In: Economics
What are the possible consequences of not including a constant in a regression equation? Discuss.
Possible consequences of not including the constant in a regression equation:
The constant term in linear regression analysis is simply the value at which the fitted line crosses the y-axis. It describes the mean response value of dependent variable when all independent variables are set to zero. If you don’t include the constant, the regression line is forced to go through the origin. This means that all of the predictors and the response variables must equal to zero at that point. As a result the estimated value of the regression coefficient and the method of forecasting will be biased.
The coefficients in a regression model are estimated by the method of least squares. According to this method we have to minimize the mean squared error. Now, the mean squared error is equal to the variance of the errors plus the square of their mean: this is a mathematical identity. Changing the value of the constant in the model changes the mean of the errors but doesn't affect the variance. Hence, if the sum of squared errors is to be minimized, the constant must be chosen such that the mean of the errors is zero.
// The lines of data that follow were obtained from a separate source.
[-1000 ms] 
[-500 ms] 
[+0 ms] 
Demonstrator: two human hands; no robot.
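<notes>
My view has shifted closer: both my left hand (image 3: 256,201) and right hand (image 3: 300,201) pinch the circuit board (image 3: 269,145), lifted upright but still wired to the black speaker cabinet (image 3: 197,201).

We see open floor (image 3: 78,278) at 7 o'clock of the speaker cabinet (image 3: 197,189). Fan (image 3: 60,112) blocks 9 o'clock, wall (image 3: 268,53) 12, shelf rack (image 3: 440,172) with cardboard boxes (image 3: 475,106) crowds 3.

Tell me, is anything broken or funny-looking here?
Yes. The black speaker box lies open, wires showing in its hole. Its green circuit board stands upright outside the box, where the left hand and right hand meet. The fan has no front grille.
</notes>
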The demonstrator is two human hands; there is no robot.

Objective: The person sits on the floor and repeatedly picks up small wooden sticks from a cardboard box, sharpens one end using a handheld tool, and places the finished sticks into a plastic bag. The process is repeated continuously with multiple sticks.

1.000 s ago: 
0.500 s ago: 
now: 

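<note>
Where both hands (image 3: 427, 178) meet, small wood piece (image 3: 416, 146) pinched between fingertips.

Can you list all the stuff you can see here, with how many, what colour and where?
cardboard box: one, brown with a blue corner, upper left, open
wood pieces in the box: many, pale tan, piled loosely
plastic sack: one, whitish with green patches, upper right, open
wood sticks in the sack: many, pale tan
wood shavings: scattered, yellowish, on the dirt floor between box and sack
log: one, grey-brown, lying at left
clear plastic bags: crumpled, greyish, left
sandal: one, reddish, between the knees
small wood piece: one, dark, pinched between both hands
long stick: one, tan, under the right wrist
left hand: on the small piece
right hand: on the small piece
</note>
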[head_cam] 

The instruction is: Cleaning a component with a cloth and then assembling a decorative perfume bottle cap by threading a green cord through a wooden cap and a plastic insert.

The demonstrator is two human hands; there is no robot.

In a simple regression model, the constant represents the intercept of the regression line, in unstandardized form. In a multiple regression model, the constant represents the value that would be predicted for the dependent variable if all the independent variables were simultaneously equal to zero. This imply a situation which may not physically or economically viable. If you are not particularly interested in what would happen if all the independent variables were simultaneously zero, then you normally leave the constant in the model regardless of its statistical significance. However the presence of the constant allows the regression line to provide the best fit to data which may only be locally linear.